* WHAT YOU ARE ASKED TO DO
Tally the lines below that contain "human" and reply with only the tally.

* INPUT MATERIAL
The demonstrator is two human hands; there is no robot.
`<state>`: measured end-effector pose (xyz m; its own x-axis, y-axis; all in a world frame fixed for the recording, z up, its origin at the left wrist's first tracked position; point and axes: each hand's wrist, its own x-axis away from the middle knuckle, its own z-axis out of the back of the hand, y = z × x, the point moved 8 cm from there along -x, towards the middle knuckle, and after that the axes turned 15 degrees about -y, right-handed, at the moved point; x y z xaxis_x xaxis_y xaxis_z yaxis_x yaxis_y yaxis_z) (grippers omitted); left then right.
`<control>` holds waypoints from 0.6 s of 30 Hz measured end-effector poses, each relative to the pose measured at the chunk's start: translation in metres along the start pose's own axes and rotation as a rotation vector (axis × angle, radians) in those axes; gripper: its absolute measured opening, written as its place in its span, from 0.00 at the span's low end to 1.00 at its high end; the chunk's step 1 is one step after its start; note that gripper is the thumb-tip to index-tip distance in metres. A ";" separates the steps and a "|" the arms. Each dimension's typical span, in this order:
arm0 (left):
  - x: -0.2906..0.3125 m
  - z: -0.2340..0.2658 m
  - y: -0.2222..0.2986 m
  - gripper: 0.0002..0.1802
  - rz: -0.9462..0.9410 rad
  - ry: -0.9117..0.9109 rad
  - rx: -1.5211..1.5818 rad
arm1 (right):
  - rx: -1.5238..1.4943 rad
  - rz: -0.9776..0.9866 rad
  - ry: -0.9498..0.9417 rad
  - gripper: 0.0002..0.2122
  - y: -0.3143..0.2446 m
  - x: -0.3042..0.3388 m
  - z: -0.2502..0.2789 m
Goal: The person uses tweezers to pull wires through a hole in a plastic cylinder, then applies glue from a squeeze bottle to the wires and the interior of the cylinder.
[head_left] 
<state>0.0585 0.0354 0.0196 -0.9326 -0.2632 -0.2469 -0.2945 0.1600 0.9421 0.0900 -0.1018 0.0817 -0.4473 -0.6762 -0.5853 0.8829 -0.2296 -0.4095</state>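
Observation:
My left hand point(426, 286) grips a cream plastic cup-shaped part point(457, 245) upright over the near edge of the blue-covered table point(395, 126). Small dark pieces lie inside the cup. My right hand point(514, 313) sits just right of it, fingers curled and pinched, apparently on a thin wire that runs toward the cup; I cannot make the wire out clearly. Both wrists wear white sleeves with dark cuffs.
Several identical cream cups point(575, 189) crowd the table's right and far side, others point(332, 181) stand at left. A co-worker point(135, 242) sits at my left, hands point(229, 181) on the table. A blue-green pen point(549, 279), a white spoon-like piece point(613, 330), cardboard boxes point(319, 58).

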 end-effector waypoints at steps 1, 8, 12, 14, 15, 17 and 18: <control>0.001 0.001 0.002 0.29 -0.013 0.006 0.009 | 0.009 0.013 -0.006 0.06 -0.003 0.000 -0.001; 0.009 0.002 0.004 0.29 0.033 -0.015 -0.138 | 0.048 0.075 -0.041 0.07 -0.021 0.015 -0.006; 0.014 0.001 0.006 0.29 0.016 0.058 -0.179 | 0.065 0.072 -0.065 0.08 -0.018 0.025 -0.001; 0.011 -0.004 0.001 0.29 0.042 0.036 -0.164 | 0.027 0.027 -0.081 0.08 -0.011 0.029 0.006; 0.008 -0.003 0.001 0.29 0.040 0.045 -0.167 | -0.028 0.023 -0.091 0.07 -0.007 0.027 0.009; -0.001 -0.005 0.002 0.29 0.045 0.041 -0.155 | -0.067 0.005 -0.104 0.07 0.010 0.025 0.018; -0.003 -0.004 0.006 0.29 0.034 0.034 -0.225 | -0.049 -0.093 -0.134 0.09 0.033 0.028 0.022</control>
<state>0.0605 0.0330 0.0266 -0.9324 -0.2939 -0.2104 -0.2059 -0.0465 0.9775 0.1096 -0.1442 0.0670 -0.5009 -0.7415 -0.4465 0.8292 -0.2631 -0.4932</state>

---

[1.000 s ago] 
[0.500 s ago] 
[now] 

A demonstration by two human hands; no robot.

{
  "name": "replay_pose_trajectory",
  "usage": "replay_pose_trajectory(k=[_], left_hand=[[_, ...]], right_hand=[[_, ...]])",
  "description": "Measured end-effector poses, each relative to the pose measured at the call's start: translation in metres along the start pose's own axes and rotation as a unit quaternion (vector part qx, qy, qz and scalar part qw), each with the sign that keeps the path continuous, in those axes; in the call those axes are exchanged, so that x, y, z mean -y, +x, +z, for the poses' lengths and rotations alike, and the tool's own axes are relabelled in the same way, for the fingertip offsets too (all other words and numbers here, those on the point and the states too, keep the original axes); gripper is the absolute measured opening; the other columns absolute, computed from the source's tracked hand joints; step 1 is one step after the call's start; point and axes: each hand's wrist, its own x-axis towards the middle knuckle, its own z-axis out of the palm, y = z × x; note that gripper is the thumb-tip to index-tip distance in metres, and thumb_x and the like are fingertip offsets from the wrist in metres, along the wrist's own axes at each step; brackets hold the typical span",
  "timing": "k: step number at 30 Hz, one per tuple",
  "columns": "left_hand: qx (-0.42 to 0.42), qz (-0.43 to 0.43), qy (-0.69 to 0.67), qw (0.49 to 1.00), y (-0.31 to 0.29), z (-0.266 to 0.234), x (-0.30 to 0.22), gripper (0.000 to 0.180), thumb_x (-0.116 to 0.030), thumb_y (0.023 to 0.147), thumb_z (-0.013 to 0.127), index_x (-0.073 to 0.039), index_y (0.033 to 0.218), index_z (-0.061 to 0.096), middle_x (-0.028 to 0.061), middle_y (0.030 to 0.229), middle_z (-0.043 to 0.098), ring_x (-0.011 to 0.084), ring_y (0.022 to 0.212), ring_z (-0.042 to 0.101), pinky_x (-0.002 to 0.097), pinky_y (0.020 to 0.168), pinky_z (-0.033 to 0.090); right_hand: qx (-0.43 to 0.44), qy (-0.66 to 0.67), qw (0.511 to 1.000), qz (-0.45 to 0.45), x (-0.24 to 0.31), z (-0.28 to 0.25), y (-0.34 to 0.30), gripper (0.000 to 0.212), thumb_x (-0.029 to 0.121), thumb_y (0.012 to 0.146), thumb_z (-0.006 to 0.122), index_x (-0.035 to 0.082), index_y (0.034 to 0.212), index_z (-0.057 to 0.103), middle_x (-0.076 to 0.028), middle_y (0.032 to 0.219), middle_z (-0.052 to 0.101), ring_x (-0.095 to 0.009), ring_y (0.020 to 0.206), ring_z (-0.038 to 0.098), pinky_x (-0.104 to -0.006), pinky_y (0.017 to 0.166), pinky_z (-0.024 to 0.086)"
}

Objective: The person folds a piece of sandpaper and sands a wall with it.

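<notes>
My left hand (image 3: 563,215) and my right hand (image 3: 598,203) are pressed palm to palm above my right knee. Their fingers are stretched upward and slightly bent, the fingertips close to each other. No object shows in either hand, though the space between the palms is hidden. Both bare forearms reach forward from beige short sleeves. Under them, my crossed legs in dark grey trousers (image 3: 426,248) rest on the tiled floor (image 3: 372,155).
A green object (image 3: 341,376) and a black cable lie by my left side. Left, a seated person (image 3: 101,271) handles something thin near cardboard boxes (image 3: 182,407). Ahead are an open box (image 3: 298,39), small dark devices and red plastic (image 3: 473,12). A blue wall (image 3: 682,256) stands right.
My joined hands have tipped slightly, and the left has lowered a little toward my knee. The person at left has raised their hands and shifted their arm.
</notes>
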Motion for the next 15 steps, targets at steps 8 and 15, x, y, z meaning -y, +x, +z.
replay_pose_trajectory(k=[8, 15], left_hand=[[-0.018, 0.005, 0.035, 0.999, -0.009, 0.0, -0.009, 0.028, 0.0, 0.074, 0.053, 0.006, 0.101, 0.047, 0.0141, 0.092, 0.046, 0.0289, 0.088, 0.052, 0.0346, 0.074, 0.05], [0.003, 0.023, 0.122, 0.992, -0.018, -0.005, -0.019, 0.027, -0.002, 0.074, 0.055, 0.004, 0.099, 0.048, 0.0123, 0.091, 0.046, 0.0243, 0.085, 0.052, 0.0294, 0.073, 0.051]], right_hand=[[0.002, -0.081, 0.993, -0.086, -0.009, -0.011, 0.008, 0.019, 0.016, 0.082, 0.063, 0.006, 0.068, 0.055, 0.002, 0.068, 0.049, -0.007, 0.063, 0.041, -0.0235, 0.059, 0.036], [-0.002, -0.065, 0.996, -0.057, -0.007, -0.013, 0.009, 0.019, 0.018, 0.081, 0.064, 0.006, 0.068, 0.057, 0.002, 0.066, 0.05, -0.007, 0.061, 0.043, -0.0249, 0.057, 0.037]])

* PROBLEM SOLUTION
2